The Kremlin's most senior Afghanistan official accused the Afghan government of hypocrisy on Wednesday and said it needed to start proper negotiations with the Taliban about the country's future before it was too late.
Zamir Kabulov, President Vladimir Putin's special representative on Afghanistan, issued the warning ahead of talks about the Afghan crisis in Tajikistan where foreign ministers from the Shanghai Cooperation Organisation were meeting.
Kabulov, in an interview with Russia's RIA news agency, said that while the Afghan government paid lip service to the idea of talks, it was not doing enough to make them happen.

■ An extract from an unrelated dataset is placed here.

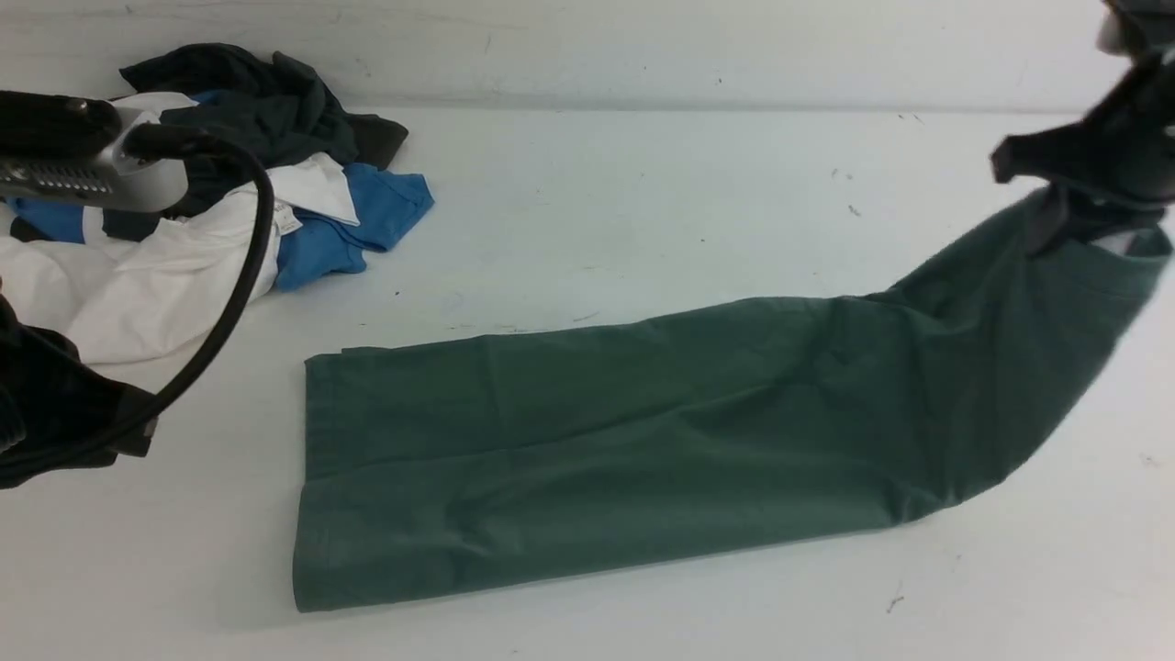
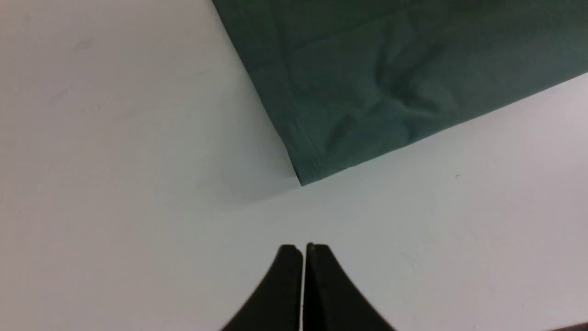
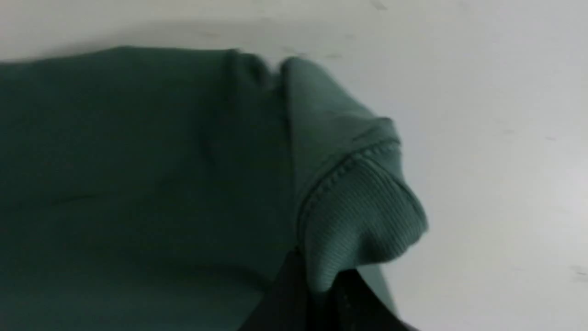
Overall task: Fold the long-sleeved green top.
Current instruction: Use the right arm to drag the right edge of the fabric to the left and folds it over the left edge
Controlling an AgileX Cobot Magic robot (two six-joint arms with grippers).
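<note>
a pale tabletop (image 1: 643, 220) carries the green top (image 1: 597, 459), laid out as a long narrow strip, its near-right end lifted off the surface. the sides look folded in already; bringing the ends together seems left. the right gripper (image 3: 317, 285) is clamped on the collar end, the left gripper (image 2: 304, 257) pressed together, holding nothing.

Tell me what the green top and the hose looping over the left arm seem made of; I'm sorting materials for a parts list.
Green top: probably cotton-like knit, matte; it drapes in soft folds, and the cuff is ribbed.
Hose: likely rubber or plastic sleeving, dark, with a slight sheen, bending in one smooth curve.
</note>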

“It's hypocrisy. It's an attempt to close their eyes to the reality which exists and these are empty words,” Kabulov told RIA when talking about the Afghan's government's stance on negotiations with the Taliban.
“We need deeds.”
The only way out of the current crisis which has seen the Taliban make military gains on the back of an exit by US and Nato forces was for all sides to sit down together at the negotiating table in Kabul, Kabulov was cited as saying.
He said that Russia and other regional powers favoured a transitional government in Afghanistan.
A Taliban delegation in Moscow last week said that the group controlled more than 85 per cent of territory in Afghanistan — an assertion dismissed by the government — and told Russia it would not let the country be used as a platform to attack others.
China welcomes US withdrawal
Meanwhile, China said the withdrawal of US and Nato forces from Afghanistan offered the country a new chance to take its destiny into its own hands, while calling for the Taliban to cut all ties with terrorist groups.
Speaking on Tuesday in Tajikistan's capital Dushanbe, Foreign Minister Wang Yi said the US should reflect on its role in Afghanistan after its 20-year military involvement failed to bring peace.
“With the United States and Nato leaving Afghanistan, the Afghan people have a new opportunity to take the destiny of their country and their people into their own hands,” Wang said in a news release posted on the ministry’s website on Wednesday.
In remarks directed at the Taliban, Wang said the deeply conservative group should “resolutely draw a line with all terrorist forces, and return to the political mainstream of Afghanistan with a responsible attitude toward the country and people”.
China shares a narrow border with Afghanistan and is concerned about Islamist extremism spilling over into its traditionally Muslim region of Xinjiang. As part of those prevention efforts, Beijing has been sharing up ties with its central Asian neighbours such as Tajikistan.